If you were to walk alone in the forest you had to be adventurous, you had to be brave.

A long time ago when I was a child I would walk in the woods behind my elementary school. It was filled with large deciduous trees – oak and maple and cherry – in the autumn the leaves would fall in brown and red and orange piles and would crunch under my feet as I walked. My favorite time to walk there was just before a storm when the air was heavy and smelled like rain. There were large rocks that jutted from the ground, round and smooth and covered in moss, big enough to stand on. And I would climb them and stand on the very top holding a branch fallen from a nearby tree. The branch I would call a sword and I would give it a name (as all swords should have a name). The name would be heroic, meaningful – EvenStar or GlimmerSlicer or FoodBringer (when I was hungry) – and I would wave it above my head and call the fairies and the monsters to come forth and battle me in the darkness of the encroaching storm.

None ever dared to come out in the open but there were times when I could see the faint movement out of the corner of my eye of something shuffling off to hide behind a willow of a juniper bush.

I would take my sword then and draw patterns in the wet earth. Sometimes it would be words – of warning or of greeting – and sometimes it would be pictures. I did this to leave a message, I was here and I would be back. When I would come back sometimes the messages were gone, erased by rain or wind. But sometimes I would swear the message had been added to by some unseen hand.

Much later I moved to the West where the trees are giants. Mighty Redwoods stretched far into the sky, so far I could not see their top. And Sequoia as big as houses that took time to walk around to see the other side.

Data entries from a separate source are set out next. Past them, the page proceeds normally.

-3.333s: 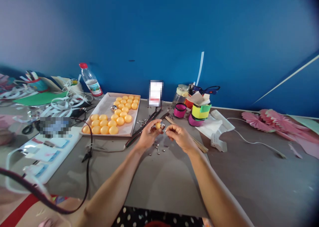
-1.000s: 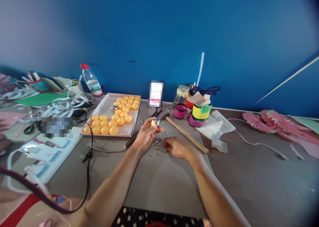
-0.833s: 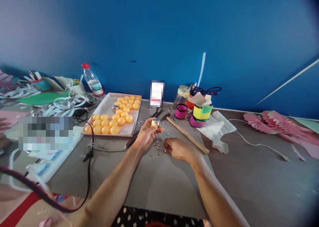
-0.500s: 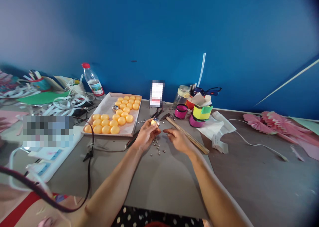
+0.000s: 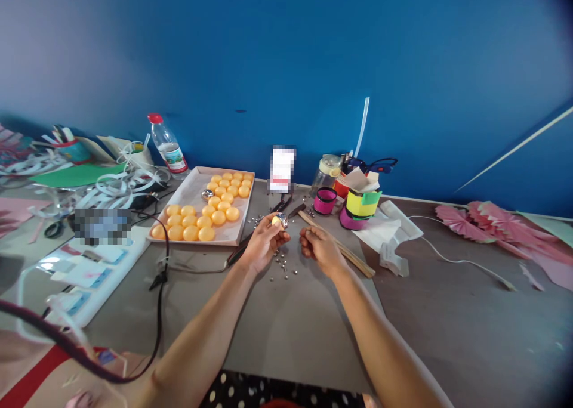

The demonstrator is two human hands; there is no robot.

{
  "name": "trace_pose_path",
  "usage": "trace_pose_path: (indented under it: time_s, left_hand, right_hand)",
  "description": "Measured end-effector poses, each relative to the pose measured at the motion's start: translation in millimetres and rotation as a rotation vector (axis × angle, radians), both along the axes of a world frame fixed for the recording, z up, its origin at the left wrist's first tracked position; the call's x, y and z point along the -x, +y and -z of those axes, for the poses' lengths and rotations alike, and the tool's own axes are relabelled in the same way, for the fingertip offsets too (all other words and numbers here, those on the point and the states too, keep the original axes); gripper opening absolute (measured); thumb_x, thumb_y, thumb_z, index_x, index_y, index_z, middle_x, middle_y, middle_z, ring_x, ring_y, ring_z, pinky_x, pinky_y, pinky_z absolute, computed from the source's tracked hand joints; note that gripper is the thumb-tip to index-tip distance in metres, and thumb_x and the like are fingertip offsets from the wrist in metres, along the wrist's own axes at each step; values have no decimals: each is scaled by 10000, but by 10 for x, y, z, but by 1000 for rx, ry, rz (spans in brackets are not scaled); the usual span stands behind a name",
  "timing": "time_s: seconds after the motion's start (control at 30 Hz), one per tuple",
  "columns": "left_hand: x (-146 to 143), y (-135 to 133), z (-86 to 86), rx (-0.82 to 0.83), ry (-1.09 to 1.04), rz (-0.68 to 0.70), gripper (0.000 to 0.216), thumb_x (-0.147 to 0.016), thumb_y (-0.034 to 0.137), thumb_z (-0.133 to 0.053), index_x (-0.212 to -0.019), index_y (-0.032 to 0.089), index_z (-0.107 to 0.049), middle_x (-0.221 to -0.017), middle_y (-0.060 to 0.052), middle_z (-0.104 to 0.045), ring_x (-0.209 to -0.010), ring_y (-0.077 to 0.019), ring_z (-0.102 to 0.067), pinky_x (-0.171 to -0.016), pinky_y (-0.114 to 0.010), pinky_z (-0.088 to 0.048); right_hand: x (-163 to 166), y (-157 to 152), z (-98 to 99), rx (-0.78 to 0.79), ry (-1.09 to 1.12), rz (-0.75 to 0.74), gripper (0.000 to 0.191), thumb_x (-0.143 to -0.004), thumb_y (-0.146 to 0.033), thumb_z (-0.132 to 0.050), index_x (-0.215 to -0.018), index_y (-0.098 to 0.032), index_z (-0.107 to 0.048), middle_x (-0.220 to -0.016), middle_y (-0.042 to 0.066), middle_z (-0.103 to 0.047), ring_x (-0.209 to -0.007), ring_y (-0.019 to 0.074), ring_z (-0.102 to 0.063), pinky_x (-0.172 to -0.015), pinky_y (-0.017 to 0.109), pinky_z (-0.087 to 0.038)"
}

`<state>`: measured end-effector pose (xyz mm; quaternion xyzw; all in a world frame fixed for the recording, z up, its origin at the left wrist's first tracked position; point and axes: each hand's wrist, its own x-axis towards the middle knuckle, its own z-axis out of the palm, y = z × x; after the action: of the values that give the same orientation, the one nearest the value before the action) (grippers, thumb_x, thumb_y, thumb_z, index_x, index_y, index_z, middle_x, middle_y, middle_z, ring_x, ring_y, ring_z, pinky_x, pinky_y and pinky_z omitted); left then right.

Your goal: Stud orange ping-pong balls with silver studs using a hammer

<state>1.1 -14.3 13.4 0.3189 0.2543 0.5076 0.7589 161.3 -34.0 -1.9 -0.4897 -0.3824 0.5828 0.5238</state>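
Note:
My left hand (image 5: 264,243) holds up a small yellow ball (image 5: 280,220) partly covered with shiny silver studs, gripped at the fingertips. My right hand (image 5: 319,247) is raised just right of it, fingers curled in a pinch around something too small to make out. Loose silver studs (image 5: 283,266) lie scattered on the grey mat (image 5: 286,324) below both hands. A shallow tray (image 5: 192,193) with several orange-yellow balls (image 5: 210,208) and one silver-studded ball (image 5: 206,194) stands to the left of my hands.
A wooden stick (image 5: 344,252) and a black-handled tool (image 5: 250,238) lie behind the hands. Paper rolls (image 5: 360,205), a jar (image 5: 326,170), a water bottle (image 5: 165,145), a black cable (image 5: 159,265), a power strip (image 5: 89,271) and pink paper fans (image 5: 487,220) surround the mat.
My right hand dropped to the studs on the mat, then rose again in a pinch close to the ball. The left hand kept the ball nearly still.

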Motion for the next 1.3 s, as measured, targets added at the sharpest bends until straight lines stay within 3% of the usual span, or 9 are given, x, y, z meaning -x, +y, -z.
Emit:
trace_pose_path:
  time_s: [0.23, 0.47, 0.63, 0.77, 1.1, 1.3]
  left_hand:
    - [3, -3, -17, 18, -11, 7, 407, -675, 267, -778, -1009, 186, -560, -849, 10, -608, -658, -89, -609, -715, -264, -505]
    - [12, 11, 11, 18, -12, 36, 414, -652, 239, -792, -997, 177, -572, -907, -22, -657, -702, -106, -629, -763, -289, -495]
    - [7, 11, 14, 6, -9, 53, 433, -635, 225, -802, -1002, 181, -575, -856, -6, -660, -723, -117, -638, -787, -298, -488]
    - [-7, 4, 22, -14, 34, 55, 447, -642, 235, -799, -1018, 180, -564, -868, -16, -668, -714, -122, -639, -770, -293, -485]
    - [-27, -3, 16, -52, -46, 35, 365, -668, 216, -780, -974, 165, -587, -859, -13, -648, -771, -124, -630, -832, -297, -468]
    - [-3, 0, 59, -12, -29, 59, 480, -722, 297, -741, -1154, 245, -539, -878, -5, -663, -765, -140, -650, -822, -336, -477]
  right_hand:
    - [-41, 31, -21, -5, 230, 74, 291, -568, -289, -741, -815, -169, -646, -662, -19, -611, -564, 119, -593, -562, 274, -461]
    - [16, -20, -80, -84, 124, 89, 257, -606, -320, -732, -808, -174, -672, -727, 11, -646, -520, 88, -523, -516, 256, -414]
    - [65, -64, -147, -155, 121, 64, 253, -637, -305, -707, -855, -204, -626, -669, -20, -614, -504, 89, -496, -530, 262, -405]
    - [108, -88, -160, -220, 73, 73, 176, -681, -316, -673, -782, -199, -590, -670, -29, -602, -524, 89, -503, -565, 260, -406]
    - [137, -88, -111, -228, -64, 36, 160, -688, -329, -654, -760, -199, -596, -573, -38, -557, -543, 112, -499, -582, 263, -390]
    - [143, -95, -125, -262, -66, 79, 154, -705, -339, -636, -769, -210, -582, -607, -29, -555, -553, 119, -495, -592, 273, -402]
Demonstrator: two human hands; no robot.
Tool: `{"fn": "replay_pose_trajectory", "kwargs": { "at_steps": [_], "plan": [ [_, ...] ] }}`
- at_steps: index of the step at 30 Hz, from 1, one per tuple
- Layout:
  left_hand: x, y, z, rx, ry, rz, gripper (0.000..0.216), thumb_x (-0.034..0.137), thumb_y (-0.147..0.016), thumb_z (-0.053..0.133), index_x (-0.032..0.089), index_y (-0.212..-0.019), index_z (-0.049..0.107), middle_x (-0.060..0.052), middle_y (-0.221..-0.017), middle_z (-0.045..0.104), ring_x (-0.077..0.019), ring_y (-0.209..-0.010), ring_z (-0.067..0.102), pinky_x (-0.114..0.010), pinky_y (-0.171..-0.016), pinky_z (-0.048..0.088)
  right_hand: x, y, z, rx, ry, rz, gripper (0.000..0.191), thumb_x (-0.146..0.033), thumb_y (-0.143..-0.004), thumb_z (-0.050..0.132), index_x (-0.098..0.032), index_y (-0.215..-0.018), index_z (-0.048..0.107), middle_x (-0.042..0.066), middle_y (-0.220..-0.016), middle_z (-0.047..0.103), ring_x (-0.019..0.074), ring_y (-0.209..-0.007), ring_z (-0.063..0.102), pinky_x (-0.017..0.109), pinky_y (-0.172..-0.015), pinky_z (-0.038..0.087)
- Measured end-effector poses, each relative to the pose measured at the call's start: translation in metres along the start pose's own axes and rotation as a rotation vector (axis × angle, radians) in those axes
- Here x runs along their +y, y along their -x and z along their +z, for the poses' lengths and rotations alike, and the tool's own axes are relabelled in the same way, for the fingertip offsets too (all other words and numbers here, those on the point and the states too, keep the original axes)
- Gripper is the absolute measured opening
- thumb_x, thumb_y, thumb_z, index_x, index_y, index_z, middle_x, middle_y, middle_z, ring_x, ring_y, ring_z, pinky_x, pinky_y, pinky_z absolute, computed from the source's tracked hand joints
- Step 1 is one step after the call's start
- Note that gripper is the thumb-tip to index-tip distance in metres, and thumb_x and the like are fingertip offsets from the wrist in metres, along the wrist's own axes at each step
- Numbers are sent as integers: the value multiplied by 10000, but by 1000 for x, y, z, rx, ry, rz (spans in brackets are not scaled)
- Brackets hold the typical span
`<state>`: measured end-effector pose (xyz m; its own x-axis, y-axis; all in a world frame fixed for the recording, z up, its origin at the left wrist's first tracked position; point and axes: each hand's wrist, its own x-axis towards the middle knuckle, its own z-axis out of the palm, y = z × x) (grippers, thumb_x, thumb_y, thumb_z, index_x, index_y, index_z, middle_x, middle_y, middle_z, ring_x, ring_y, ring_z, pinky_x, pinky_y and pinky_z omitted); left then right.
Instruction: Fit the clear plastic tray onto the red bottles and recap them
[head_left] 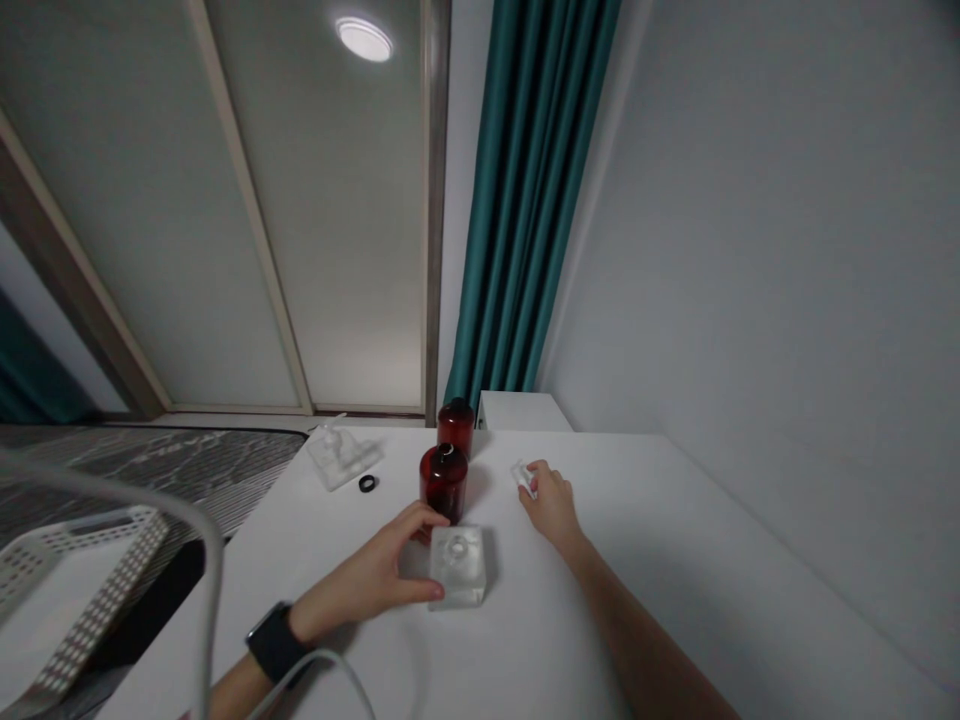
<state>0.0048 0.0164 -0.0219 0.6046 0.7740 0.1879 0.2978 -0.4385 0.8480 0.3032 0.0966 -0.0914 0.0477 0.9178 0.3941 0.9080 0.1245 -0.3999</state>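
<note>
My left hand (379, 575) grips the side of a clear square glass bottle (458, 567) standing on the white table (675, 560), thumb and fingers around it. My right hand (551, 500) rests on the table further back, fingers closed on a small clear cap-like piece (523, 474). Two dark red round bottles stand just behind the clear one: the nearer red bottle (444, 482) is open at the top, the farther red bottle (456, 425) has a cap on.
A clear pump piece on a clear block (341, 455) and a small black ring (367, 484) lie at the table's back left. A white perforated basket (82, 570) sits at left, a white cable (330, 670) near my wrist. A wall runs along the right.
</note>
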Motion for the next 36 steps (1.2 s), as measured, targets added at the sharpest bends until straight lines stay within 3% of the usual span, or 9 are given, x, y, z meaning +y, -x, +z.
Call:
{"fn": "replay_pose_trajectory", "kwargs": {
  "at_steps": [15, 36],
  "plan": [
    [-1, -1, 0, 0, -6, 3, 510, 298, -756, 782, 244, -1201, 539, -61, -1182, 565, -271, -1085, 566, -418, -959, 456, 9, -3, 3, 17, -48, 34, 312, -235, -790, 649, -199, -1074, 523, 19, -858, 664, 240, -869, 650, 323, -765, 395],
    [5, -1, 0, 6, -1, -13, 506, 309, -751, 786, 229, -1192, 551, -71, -1189, 578, -277, -1096, 571, -416, -970, 461, 12, -3, -3, 16, -85, 24, 132, -200, -803, 612, -235, -930, 611, 6, -824, 698, 230, -868, 649, 327, -783, 416]
  ]
}}
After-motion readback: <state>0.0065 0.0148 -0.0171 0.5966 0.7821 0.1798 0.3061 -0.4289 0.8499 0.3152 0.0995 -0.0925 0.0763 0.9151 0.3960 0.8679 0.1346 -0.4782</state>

And instead of the crunch of dried leaves underfoot there would be needles and pinecones as I walked. I was older of course and I had put away childish adventures. My sword now was a pen and the place I wrote my messages was not in the mud but in notebooks, college ruled with wide margins. But still, I walked in the woods, in the forest, preferably in the growing darkness before the rain.

I knew better than to believe that there were fairies that lived there – that was silly childish thinking – but still there were giants weren’t there? And always talk of Sasquatch roaming or maybe a Wendigo to be seen (if you looked really closely). But these were tales to frighten the young ones or the ramblings of the crazy old folk who lived too close to the edges of the wood for too long. So I would sit and listen to the rush of a distant creek, to the scutter of something in the far-off branches. And I would ask the giants to tell me a secret, to tell me a story. And I would hope, secretly, that I was wrong. That the forest was still full of the hidden mysteries I believed them to be as a child.

Now I am much older but not much wiser. And the fog darkens the woods behind my house. I will go out now and walk among them, the distant memories, the tales of old, and the whispers of giants in a forest dark and gloomy. Perhaps I will meet something or someone – full of magic. Perhaps a compromise will be made or a contest will be undertaken or a message delivered. And when I come back maybe – just maybe – there will be a new story to tell.

An idea pulled from the edges of a dream.